Azul sank aufatmend in seinen Sessel zurück, und Tivia wiederholte erlöst: „Sil ist wohlauf. Sil lebt.“
Doch der schnellfliegende Atomicer ließ ihr keine Zeit, ihre frohe Stimmung voll auszukosten. Sie steuerte ihn zurück und überquerte abermals das Meer der Mitte. Azul bestimmte den Landepunkt unweit der Küste und gab dem Pilotron die entsprechenden Navigationsdaten an. Dann schalteten sie auf die automatische Steuerung um. Wenig später setzte der Atomicer zur Landung an, senkte sich feuerspeiend zur Wüste hinab.
Dann verstummten die donnernden Düsen. Das langhalsige Atomflugzeug der Heloiden war in der gelben Einöde nahe dem Meer der Mitte gelandet. Über den Bildschirm am Leitpult und vor den dicken Kugelscheiben der Kabinen im Kopfteil des Flugzeuges wirbelten dichte Schwaden aus Sand, Staub und Rauch. Die strahlende Scheibe des gelben Sterns war verhüllt. Sie vermochte den dichten Vorhang hochgeschleuderten Wüstenbodens nicht zu durchdringen. Nur manchmal war zwischen den Staubwolken der Kreis ihres Randes dunkelrot zu sehen. Ihre sengenden Strahlen vermischten sich mit der Hitze, die vom Landeplatz des Atomicers aufstieg. Die Thermoelemente meldeten von draußen hohe Temperaturen. Doch die Atemluft in der Kabine blieb frisch. Das Kühlsystem arbeitete zuverlässig.
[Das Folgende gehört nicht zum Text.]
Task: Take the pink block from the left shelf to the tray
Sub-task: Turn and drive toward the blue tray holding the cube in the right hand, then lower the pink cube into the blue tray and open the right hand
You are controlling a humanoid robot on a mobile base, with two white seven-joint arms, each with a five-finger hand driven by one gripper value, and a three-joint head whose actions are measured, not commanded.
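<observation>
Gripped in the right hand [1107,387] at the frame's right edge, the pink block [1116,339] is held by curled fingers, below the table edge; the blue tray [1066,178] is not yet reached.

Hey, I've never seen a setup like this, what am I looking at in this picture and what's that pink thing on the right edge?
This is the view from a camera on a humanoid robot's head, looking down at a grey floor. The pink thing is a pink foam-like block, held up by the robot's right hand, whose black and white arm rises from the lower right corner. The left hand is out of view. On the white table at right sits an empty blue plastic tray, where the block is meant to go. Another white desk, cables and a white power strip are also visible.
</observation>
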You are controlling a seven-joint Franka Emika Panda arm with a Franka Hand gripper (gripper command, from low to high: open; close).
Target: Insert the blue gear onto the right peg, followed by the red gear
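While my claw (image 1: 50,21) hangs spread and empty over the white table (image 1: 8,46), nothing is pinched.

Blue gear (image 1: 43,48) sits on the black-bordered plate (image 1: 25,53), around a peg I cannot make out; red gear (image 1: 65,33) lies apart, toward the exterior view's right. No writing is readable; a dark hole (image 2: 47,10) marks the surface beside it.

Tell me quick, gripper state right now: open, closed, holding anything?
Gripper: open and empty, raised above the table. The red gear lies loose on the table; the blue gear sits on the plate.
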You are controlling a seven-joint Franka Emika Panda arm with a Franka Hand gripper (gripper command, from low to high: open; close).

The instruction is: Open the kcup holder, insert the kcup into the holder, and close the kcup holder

„Hallo, ›Kua‹! Hier Atomicer! Landung geglückt. Sind südlich des Meeres der Mitte in der gelben Einöde niedergegangen. Wir entladen gleich den Ringflügler. Werden mit ihm umgehend zum langen Tal starten und den Standort des ›Weißen Pfeils‹ anfliegen. Tivia und…“
„Hier Weißer Pfeil! Hier Sil!“ tönte es plötzlich, laut dazwischen. „Meldung an die ›Kua‹: Der blaue Planet ist bewohnt! Er trägt verstandbegabte Lebewesen! Sie nennen sich Menschen! Habe Kontakt aufgenommen. Ihre Denkweise noch einfach! Sie stehen vermutlich noch am Anfang der Zivilisation!“
Aus Sils kurzen, atemlos hervorgestoßenen Worten klang deutlich seine Freude. Er vergaß sogar, über sich zu berichten.
Gohati konnte die Begeisterung gut verstehen. Er fragte deshalb nicht gleich nach den Ursachen der Notlandung.
„Hier ›Kua‹! Hier Gohati! Wir freuen uns, daß du lebst und unverletzt bist. Ich beglückwünsche dich zu der Begegnung mit Bewohnern dieses Planeten. Wir hatten seit einiger Zeit über die Funksatelliten Verbindung zum Weißen Pfeil und sahen deine Verständigungsversuche mit dem Menschenwesen. Azul und Tivia sind zu dir unterwegs. Erwarte sie. Die gegenwärtig wichtigste Aufgabe ist, einen Landeplatz für die ›Kua‹ zu suchen. Prüft, ob sich das lange Tal dazu eignet. — Ende.“
Azul und Tivia hatten ergriffen und voller Spannung auf die Worte gelauscht. Dann sprangen sie auf und verließen schnell den Kopfteil des Atomicers. Sie eilten in den angrenzenden Laderaum, in dem der Ringflügler stand, kletterten in die runde Vollsichtkanzel dieses kleinen Flugzeuges und nahmen ihre Plätze ein.